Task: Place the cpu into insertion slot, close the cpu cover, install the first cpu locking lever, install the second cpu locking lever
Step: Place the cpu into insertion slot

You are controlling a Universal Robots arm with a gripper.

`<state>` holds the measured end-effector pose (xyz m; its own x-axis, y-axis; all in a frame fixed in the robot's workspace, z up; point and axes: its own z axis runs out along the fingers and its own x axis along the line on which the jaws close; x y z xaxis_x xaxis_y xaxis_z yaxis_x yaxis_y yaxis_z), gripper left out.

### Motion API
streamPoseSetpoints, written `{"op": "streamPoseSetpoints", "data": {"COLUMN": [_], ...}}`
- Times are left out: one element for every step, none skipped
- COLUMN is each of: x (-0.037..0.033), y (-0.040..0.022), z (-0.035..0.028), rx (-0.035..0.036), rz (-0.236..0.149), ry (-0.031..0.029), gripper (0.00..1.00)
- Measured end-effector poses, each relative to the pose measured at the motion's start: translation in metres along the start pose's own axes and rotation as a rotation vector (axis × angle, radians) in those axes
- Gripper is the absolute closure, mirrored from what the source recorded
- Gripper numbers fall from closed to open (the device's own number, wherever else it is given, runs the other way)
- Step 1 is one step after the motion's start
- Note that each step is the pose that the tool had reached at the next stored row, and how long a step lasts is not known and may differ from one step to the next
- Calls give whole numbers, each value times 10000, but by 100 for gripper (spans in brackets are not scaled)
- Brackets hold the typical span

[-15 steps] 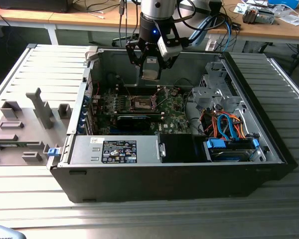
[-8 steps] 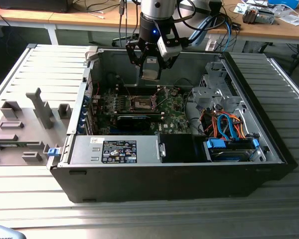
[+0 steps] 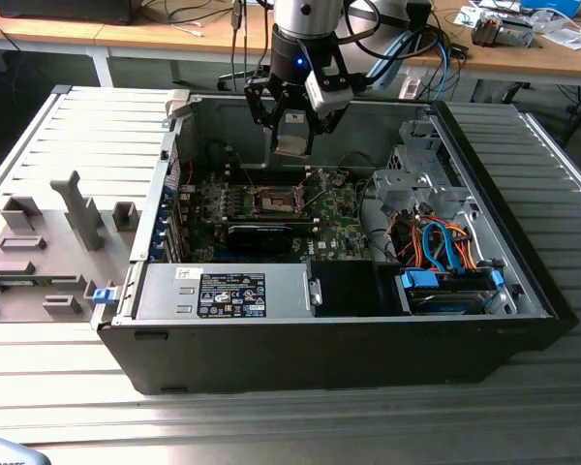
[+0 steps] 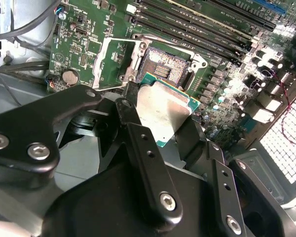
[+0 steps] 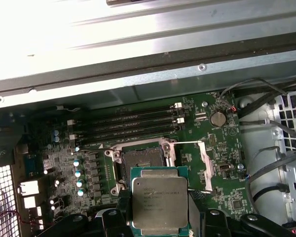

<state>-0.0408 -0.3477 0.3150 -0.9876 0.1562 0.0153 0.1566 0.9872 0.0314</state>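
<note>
My gripper [image 3: 294, 136] hangs inside the open computer case, above the green motherboard, shut on the cpu [image 3: 293, 143]. The cpu is a flat square chip with a silvery face and green edge, seen between the black fingers in both wrist views [image 5: 159, 205] [image 4: 164, 109]. Below it lies the insertion slot [image 5: 143, 160] [image 4: 163, 64] [image 3: 278, 201], a square socket with a dark centre and metal rim, uncovered. The cpu cover [image 5: 203, 163] [image 4: 111, 60] is swung open to one side of the slot.
The black computer case [image 3: 349, 358] sits on a ribbed grey table. Memory slots [image 5: 133, 123] run beside the socket. A drive cage and orange and blue cables [image 3: 436, 242] fill the case at the exterior view's right. Grey fixtures [image 3: 48, 242] stand at the left.
</note>
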Motion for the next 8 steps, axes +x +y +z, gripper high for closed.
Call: {"op": "streamPoseSetpoints", "data": {"x": [0, 0, 0, 0, 0, 0, 0, 0], "y": [0, 0, 0, 0, 0, 0, 0, 0], "z": [0, 0, 0, 0, 0, 0, 0, 0], "rx": [0, 0, -1, 0, -1, -1, -1, -1], "rz": [7, 15, 29, 38, 47, 56, 63, 76], "ry": [-1, -1, -1, -1, -2, -2, -2, -3], "gripper": [45, 45, 45, 45, 45, 45, 45, 45]}}
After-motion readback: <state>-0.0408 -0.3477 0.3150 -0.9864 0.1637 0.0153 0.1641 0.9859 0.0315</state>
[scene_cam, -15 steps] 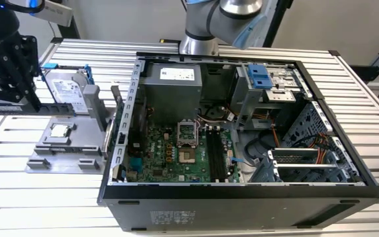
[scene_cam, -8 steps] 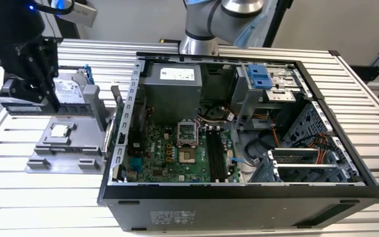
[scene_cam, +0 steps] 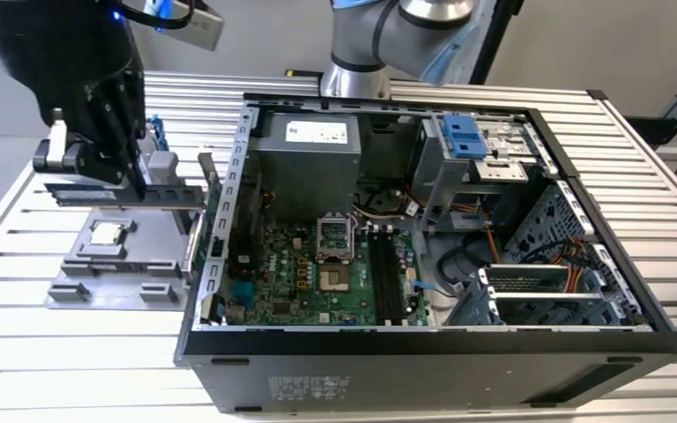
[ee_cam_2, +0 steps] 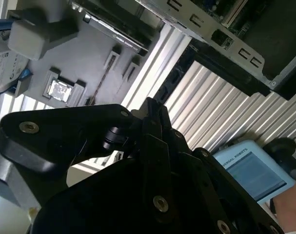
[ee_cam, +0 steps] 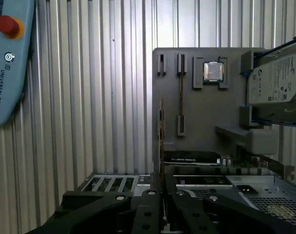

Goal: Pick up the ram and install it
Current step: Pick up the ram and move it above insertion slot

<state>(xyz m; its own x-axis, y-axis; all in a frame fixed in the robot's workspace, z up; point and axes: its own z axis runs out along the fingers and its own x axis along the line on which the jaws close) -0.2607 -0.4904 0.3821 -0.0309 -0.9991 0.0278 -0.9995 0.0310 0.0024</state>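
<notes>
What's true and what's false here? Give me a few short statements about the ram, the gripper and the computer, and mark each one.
1. The gripper holds the ram. True.
2. The ram sits in a slot on the motherboard. False: it is held outside the computer case, above the grey tray.
3. The computer case is open on its side, so the motherboard shows. True.
4. The processor chip is clamped in the gripper. False: it sits on the grey tray.
</notes>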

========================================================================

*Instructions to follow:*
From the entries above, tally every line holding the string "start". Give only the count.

*Written answer:*
2